Examples of the present disclosure thus provide a mechanism for provisioning, discovering, configuring, activating and deactivating privacy enhancing functionality on LwM2M endpoints. The mechanism uses a PET function data object that is associated with a PET function executable by the endpoint. The PET function data object may be a LwM2M management object, and provides access to the PET function in the LwM2M layer, allowing for discovery and management of PET functionality in this layer, and so offering greatly increased flexibility in the use of the PET functionality. In addition, examples of the present disclosure allow for granularity in the application of PET functions, enhancing the functionality and diversity of solutions that currently employ only encryption.

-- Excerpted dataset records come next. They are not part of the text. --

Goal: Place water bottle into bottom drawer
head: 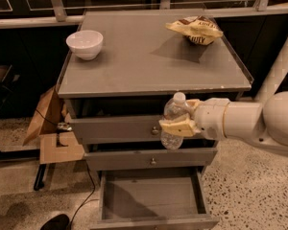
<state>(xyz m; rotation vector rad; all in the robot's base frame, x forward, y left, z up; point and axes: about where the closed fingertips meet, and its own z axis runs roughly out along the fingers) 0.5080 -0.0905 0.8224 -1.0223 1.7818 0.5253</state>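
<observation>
The water bottle (172,116) is a small clear ribbed bottle with a white cap, held upright in front of the top drawer, above the open bottom drawer. My gripper (176,124) comes in from the right and is shut on the bottle's middle, its tan fingers (175,127) wrapped around it. The bottom drawer (151,195) is pulled out below, a shallow grey box with a bare floor. The bottle's label is hidden by the fingers.
A white bowl (84,43) stands at the cabinet top's back left. A yellow chip bag (196,30) lies at the back right. Two closed drawers with small knobs (154,130) sit above the open one. Cardboard pieces (50,128) lean at the cabinet's left.
</observation>
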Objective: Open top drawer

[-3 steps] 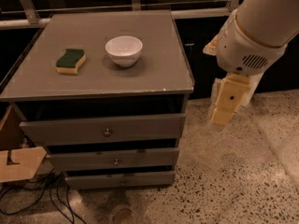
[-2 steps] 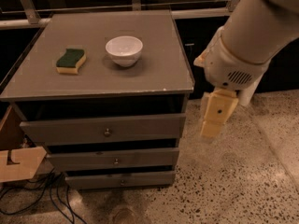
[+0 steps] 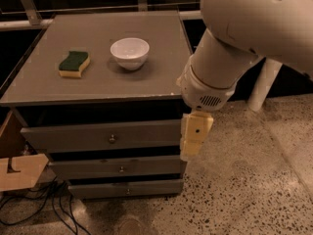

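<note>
The top drawer [image 3: 73,137] is the tallest grey front of three in the cabinet, with a small round metal knob [image 3: 112,138] at its centre. It looks closed, with a dark gap above it under the cabinet top. My gripper [image 3: 194,137] hangs from the big white arm and points down. It sits at the right end of the top drawer's front, well to the right of the knob and apart from it. It holds nothing that I can see.
Two slimmer grey drawers [image 3: 146,168] [image 3: 151,187] lie below. On the cabinet top [image 3: 161,77] are a green-and-yellow sponge [image 3: 74,64] and a white bowl [image 3: 129,53]. A cardboard piece [image 3: 19,173] and cables [image 3: 29,207] lie at the lower left. A white pole [image 3: 261,87] stands at the right.
The arm has swung left and nearer the cabinet. The gripper has moved from beside the cabinet's right side to the right end of the top drawer's front.
</note>
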### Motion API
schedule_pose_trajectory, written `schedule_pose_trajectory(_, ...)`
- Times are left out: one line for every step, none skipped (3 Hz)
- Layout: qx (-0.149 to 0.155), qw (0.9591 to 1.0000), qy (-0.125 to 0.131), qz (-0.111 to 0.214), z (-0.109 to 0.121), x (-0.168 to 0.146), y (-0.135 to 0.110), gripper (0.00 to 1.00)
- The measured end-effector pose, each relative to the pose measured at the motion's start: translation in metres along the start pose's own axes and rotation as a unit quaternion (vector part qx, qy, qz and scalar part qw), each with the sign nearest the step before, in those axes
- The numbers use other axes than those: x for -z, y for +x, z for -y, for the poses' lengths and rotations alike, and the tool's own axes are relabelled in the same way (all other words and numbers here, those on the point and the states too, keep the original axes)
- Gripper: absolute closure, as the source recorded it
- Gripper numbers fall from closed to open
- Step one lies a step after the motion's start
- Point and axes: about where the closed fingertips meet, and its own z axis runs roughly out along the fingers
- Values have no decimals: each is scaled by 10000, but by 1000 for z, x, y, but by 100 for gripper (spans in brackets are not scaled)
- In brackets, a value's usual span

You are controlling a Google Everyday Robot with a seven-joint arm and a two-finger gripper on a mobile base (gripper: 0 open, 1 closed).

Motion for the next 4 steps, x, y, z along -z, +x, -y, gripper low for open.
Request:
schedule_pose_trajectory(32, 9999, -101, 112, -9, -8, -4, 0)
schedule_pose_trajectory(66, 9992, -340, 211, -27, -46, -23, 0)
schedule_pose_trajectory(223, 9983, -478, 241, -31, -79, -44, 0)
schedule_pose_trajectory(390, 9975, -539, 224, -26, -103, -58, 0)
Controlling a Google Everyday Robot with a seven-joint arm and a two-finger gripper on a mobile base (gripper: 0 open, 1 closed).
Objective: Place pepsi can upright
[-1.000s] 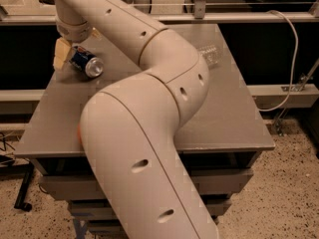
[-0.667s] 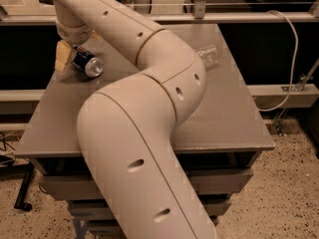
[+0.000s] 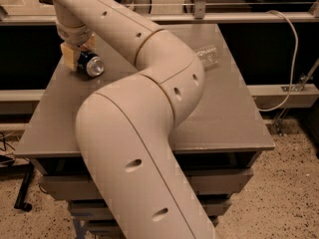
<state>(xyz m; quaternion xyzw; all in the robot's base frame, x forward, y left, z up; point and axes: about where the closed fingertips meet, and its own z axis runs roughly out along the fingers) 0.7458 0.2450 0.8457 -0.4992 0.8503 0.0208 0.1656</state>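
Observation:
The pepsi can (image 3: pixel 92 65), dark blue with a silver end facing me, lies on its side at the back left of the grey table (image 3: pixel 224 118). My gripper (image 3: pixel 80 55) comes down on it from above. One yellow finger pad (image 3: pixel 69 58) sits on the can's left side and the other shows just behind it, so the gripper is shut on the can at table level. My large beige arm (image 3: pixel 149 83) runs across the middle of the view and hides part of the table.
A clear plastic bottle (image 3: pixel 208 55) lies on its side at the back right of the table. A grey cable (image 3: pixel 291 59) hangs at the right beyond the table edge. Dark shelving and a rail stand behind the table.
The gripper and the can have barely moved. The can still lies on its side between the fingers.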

It will be appreciated that examples of the present disclosure may be virtualised, such that the methods and processes described herein may be run in a cloud environment.

The methods of the present disclosure may be implemented in hardware, or as software modules running on one or more processors. The methods may also be carried out according to the instructions of a computer program, and the present disclosure also provides a computer readable medium having stored thereon a program for carrying out any of the methods described herein. A computer program embodying the disclosure may be stored on a computer readable medium, or it could, for example, be in the form of a signal such as a downloadable data signal provided from an Internet website, or it could be in any other form.

It should be noted that the above-mentioned examples illustrate rather than limit the disclosure, and that those skilled in the art will be able to design many alternative embodiments without departing from the scope of the appended claims. The word “comprising” does not exclude the presence of elements or steps other than those listed in a claim, “a” or “an” does not exclude a plurality, and a single processor or other unit may fulfil the functions of several units recited in the claims. Any reference signs in the claims shall not be construed so as to limit their scope.